Online lessons to be offered to Ukrainian refugee pupils coming to UK, Education Secretary announces
Online lessons will be made available to 100,000 refugee pupils as they transition to life in the UK, Education Secretary Nadhim Zahawi has announced.
Oak National Academy, an online classroom and resource hub, has rolled out an auto-translate function across all 10,000 of its online lessons.
In the online classroom, pupils will be able to access quizzes, video lessons with translated subtitles and worksheets.
The lessons will be translated into Ukrainian or Russian, as some refugee pupils will speak Russian as a first language.
“This will allow Ukrainian children arriving in the UK to access education in their native language as they transition into life and safety in the UK", Mr Zahawi said at the Association of School and College Leaders’ annual conference in Birmingham on Friday.
“We will continue to support Ukrainians in any way we can", he continued.
“I know schools are doing what they can to support their students make sense of what they are seeing.
“And we are working with schools to ensure that the tens of thousands of Ukrainian children we will welcome to our shores will have a place in our education system."
The UK will shortly welcome up to 200,000 Ukrainian refugees with a large number of them expected to be school-aged children, Oak National said.
“The prototype was brought forward following the invasion of Ukraine which has led to widespread school closures and displacement of hundreds of thousands of children internally and to neighbouring countries," it added.

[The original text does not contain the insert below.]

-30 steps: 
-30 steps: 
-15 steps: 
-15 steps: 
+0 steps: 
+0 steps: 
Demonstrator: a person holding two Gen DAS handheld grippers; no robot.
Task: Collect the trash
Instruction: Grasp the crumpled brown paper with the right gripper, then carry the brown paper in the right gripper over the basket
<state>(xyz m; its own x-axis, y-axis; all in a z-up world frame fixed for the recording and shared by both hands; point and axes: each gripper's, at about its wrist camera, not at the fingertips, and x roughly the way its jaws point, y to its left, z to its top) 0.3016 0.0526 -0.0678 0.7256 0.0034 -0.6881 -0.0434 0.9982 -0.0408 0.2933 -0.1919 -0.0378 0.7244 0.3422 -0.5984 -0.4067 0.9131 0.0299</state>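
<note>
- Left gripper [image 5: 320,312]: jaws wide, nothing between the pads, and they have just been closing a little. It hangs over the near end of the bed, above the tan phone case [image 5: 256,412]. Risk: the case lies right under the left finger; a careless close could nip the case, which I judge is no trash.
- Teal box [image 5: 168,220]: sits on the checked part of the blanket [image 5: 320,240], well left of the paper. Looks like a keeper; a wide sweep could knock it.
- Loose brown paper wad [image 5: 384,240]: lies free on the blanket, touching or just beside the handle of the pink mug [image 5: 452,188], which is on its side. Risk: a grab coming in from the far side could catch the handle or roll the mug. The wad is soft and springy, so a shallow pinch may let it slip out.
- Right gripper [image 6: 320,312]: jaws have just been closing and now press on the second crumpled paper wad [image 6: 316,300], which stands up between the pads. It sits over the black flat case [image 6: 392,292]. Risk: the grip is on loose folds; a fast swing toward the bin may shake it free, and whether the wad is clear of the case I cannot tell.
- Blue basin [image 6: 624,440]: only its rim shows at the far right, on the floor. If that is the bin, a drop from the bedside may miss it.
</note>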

Matt Hood, principal of Oak National Academy, said: “It is tragic that the lives of so many children have been blighted by this horrific invasion.
He added the new option to access lessons in Ukrainian "pales in comparison to the international effort needed to ensure the safety of families fleeing violence."
The automated translation meant the lessons would not “be perfect” and were not an attempt to align with the Ukrainian curriculum or to replace Ukraine’s own work providing remote education, Mr Hood said.
Mr Zahawi told the conference that the Ukrainian flag was flying over the Department for Education because it stood “shoulder to shoulder with all Ukrainians against the barbaric, criminal invasion of their sovereign democratic country”.
He added that it was “almost impossible to imagine the horror of what they are going through”.
“I came here many of you will know aged 11 unable to string a sentence of English together…even the thought of going to school was really scary,” he added.
“And if my teacher…hadn’t reminded me to funnel some of that creative, disruptive energy into something good, I certainly wouldn’t be here today."